Guns, money found in court
Worker discovers box of missing arms in trash at justice center
A worker stumbled across a box of guns and money sitting with the trash on Thursday at the shuttered Harris County courthouse, where a would-be thief apparently ditched the stash of decade-old evidence.
Officials said it wasn’t immediately clear from which court the weapons came or whether other evidence may be missing from the Harris County Criminal Justice Center, which has been closed to the public since Hurricane Harvey struck in August.
“This is like a bizarro world Watergate, if you have something like a burglary that ends up as much more than that,” said defense attorney Murray Newman. “If the integrity of where they’re storing evidence is compromised, that could have a lot of ramifications down the road.”
Word of the mishap emerged this week when a Harris County District Attorney’s Office investigator wrote the court administrator admitting that the officials had inadvertently searched a restricted area on the wrong floor without permission.
“It was the exigency of the situation — an unsecured box of weapons and money, with the possibility that people were looting the courthouse — that compelled us to act quickly,” Chief Investigator Stephen Clappart wrote to Court Administrator Clay Bowman in an email obtained by the Houston Chronicle.
The investigators started their search after receiving a report about the box, according to the district attorney’s office.
“Through an unfortunate series of miscommunications and misunderstandings, two District Attorney investigators were sent to the 7th floor of the Criminal Justice Center to investigate information that a box of evidence that included loose handguns, knives and money was located there,” Clappart wrote in the email.
“Based on what they had been told at the time, they believed in good faith that this box was on the 7th floor and that immediate action was necessary to secure the box to prevent it from being removed from the courthouse,” he continued.
The email explains that the box actually had been spotted on the 17th floor.
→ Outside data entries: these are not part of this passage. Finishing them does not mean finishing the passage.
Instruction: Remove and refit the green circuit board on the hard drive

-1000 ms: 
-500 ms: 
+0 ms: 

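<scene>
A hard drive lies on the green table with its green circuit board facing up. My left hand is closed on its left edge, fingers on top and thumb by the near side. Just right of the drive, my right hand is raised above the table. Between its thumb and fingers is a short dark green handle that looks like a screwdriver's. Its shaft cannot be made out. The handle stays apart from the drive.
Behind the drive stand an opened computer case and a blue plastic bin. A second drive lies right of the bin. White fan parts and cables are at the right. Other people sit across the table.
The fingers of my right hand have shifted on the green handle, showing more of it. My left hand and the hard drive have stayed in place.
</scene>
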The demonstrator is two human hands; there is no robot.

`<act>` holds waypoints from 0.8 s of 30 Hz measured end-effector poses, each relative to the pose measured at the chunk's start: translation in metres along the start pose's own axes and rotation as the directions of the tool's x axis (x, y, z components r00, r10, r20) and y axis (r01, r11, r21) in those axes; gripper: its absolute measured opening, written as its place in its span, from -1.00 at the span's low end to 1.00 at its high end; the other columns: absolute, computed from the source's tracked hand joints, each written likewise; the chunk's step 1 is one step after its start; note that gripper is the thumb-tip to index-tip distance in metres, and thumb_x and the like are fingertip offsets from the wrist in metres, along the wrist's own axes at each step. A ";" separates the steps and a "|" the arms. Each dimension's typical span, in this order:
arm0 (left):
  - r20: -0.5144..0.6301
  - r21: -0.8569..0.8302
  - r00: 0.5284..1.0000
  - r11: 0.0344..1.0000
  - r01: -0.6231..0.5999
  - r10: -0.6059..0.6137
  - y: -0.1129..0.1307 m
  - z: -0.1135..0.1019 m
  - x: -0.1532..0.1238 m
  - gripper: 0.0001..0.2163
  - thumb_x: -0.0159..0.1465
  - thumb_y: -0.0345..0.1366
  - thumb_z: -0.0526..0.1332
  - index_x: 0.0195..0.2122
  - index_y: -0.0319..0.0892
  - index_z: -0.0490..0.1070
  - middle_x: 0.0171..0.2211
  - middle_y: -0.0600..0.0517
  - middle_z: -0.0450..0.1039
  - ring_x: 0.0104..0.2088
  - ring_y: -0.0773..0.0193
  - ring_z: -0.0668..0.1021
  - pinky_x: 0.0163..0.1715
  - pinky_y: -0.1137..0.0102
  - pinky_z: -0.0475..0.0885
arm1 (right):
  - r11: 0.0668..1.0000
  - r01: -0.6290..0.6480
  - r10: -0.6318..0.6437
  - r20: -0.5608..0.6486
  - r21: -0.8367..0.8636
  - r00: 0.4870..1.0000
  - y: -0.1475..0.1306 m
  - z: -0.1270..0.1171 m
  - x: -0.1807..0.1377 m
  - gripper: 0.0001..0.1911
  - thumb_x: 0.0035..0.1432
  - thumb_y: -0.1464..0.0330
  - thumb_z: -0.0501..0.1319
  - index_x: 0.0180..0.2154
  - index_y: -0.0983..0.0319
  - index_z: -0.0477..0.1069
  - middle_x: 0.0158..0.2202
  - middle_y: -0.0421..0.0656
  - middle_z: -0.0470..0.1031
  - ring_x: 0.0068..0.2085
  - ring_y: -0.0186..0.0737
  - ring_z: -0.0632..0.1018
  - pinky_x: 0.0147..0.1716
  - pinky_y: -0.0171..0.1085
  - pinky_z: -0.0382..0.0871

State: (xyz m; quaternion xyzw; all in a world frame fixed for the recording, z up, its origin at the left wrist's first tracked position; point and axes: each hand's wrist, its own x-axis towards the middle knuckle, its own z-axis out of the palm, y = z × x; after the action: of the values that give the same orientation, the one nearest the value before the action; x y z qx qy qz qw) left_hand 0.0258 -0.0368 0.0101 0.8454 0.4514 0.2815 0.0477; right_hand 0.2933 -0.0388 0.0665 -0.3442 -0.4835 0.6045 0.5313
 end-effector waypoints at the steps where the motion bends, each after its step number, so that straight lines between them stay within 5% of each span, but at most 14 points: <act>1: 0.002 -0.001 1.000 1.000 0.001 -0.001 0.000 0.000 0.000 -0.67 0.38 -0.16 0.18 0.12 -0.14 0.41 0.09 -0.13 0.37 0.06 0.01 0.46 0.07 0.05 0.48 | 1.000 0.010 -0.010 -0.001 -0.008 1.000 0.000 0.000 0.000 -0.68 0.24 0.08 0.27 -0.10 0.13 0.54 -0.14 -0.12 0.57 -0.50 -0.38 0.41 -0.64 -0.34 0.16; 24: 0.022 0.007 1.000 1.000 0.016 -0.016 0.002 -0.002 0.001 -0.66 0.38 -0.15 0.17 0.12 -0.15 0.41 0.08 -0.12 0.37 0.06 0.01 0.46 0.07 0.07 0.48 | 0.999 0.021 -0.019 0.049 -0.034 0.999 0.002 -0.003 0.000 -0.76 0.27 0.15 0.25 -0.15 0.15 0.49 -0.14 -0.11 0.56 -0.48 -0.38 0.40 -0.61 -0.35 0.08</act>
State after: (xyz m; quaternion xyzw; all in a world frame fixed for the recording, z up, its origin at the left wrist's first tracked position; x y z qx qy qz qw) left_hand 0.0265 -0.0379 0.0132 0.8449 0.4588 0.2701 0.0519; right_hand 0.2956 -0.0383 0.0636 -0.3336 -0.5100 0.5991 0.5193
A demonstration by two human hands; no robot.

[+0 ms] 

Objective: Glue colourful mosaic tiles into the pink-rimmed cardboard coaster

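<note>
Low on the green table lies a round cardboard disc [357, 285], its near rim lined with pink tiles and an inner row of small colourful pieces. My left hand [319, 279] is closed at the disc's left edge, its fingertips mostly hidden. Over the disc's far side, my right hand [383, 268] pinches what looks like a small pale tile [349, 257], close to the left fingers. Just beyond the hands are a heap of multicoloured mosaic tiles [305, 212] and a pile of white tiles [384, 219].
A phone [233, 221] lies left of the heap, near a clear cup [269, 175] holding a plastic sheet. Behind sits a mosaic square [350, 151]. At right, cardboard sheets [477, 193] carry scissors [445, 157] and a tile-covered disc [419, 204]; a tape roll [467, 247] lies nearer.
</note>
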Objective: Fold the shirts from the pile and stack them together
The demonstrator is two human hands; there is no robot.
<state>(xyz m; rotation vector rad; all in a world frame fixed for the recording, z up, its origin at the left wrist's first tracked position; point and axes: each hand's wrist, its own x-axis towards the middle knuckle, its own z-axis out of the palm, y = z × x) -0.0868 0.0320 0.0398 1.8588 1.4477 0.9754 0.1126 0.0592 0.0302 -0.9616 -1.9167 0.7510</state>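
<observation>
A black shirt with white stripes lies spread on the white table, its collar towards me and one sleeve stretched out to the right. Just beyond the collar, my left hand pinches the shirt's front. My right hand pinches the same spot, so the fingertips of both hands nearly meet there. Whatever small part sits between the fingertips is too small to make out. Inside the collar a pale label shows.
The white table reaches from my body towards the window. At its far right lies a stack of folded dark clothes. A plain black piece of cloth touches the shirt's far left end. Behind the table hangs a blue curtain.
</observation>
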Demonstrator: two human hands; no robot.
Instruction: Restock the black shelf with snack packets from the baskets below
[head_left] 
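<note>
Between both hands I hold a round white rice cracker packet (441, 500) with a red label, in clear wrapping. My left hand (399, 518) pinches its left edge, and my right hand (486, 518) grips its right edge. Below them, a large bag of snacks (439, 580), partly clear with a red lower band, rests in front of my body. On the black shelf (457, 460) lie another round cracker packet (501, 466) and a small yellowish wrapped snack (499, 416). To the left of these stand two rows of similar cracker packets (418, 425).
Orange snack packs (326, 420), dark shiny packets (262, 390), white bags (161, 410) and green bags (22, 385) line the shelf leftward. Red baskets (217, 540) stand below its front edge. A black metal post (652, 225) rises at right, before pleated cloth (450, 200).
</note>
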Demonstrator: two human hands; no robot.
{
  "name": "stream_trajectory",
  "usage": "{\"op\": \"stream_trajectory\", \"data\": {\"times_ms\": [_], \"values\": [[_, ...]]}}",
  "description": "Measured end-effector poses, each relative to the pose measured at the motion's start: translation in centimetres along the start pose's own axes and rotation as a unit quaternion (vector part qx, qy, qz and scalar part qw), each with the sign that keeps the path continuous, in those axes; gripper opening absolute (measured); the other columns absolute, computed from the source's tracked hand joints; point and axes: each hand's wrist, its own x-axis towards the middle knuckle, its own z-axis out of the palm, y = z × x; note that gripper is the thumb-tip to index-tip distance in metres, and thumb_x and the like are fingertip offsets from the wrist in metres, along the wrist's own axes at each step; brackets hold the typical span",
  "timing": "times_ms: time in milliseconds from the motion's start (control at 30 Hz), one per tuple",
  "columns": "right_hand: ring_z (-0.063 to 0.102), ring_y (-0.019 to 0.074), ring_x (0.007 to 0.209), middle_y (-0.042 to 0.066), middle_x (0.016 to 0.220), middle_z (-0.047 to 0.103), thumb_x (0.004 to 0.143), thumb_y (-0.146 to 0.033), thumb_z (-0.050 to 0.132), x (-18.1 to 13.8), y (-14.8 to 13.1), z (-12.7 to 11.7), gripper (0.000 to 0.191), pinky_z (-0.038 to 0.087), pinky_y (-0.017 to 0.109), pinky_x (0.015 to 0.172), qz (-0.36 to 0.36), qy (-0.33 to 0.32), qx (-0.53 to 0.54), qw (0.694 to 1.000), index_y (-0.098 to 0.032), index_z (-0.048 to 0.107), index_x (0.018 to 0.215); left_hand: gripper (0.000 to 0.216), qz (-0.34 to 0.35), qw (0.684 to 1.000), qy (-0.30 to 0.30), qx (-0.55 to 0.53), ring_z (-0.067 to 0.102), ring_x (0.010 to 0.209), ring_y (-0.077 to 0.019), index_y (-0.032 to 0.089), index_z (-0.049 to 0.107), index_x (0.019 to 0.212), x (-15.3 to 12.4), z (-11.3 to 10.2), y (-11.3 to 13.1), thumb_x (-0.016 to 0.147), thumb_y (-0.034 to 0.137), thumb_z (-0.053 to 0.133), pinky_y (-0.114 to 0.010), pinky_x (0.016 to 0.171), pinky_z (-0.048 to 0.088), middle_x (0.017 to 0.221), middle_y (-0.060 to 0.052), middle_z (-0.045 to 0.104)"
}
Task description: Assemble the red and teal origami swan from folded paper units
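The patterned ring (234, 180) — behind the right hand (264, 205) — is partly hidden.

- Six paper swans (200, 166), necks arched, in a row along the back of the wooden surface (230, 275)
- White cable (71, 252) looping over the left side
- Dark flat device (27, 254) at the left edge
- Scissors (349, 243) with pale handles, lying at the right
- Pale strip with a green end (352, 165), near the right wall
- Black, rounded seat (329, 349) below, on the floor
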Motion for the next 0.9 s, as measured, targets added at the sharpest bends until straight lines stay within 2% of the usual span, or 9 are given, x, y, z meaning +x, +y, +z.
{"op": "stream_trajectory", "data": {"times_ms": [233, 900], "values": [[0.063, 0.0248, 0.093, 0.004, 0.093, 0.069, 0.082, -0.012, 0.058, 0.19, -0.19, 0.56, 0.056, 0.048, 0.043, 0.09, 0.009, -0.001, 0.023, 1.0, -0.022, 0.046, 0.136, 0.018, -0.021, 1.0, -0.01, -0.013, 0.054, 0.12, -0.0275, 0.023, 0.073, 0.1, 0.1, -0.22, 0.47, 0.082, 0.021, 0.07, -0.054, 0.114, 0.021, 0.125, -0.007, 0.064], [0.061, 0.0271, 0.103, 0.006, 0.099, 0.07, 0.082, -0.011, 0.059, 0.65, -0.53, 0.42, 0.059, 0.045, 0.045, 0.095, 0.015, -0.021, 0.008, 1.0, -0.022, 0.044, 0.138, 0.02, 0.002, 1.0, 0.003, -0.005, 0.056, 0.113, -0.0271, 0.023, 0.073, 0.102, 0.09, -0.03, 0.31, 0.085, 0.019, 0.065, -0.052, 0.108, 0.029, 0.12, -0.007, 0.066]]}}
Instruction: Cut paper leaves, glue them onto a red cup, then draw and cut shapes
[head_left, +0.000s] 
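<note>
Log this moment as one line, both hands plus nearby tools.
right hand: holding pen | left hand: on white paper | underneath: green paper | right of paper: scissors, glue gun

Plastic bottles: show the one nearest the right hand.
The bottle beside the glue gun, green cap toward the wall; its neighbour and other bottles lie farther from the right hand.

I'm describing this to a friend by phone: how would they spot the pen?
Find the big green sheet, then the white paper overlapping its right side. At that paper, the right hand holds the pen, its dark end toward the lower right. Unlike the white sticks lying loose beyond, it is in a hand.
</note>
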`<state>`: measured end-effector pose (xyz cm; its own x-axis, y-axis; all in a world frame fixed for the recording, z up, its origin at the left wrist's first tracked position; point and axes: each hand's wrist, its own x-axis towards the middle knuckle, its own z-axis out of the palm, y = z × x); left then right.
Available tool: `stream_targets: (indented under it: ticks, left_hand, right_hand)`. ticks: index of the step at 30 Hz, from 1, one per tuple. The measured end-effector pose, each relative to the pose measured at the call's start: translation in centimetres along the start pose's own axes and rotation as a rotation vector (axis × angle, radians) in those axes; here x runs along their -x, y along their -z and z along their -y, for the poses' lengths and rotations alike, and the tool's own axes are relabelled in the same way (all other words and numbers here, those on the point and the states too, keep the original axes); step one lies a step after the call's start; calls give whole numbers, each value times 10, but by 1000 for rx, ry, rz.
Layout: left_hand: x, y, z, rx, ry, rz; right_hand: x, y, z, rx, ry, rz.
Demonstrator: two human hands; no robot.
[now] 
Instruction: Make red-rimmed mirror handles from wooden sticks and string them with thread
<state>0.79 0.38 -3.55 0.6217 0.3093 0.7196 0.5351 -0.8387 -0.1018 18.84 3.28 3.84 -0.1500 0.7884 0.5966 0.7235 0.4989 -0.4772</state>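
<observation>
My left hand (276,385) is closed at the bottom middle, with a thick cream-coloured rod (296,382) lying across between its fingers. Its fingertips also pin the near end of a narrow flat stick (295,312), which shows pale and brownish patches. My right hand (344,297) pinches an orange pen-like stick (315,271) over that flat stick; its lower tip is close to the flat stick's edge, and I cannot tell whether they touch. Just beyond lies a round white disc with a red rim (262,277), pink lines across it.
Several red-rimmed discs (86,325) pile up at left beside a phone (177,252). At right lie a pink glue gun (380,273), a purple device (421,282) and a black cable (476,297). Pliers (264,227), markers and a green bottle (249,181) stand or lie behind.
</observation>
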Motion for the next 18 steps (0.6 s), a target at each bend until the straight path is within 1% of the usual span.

“Had that information been better communicated to us, we would never have looked for the box on the 7th floor at all,” Clappart wrote. “There was also a misunderstanding about the restricted status of the 7th floor. The investigators sent to investigate were unaware at that time that the 7th floor was restricted space dedicated to your staff.”
In the end, investigators located only the box — containing eight handguns and ammunition — only when someone else turned it into Facilities and Property Maintenance at 1310 Prairie. Its contents had been tagged as exhibits in trials going back decades.
A day after the weapons were found, there were still few answers about where they came from.
“In Watergate, it’s follow the money,” Newman said, “but in this case it’s follow the guns.”
The District Courts Administrator and Precinct 1 Constable’s Office — which oversees courthouse complex security — did not respond Friday to a request for comment.
District Clerk Chris Daniel said his office would be responsible only for maintaining cash and nonfirearms after a case is closed, while the Harris County Sheriff’s Office would be responsible for securing drugs and guns in old cases.
“It is likely that if the items found in the boxes are tied to any recent or pending cases that they were left behind by the court reporter maintaining possession while a case is going,” Daniel said.
It’s not clear why the guns were still in the courthouse, since the district attorney’s office said in a statement that they were from cases “going back decades.”
Alex Bunin, chief of the Harris County Public Defender’s Office, was unsurprised to hear about the out-of-place weapons.
“There’s not an evidence room in this town that has not had problems holding onto their evidence,” he said. “It happens probably more than we know.”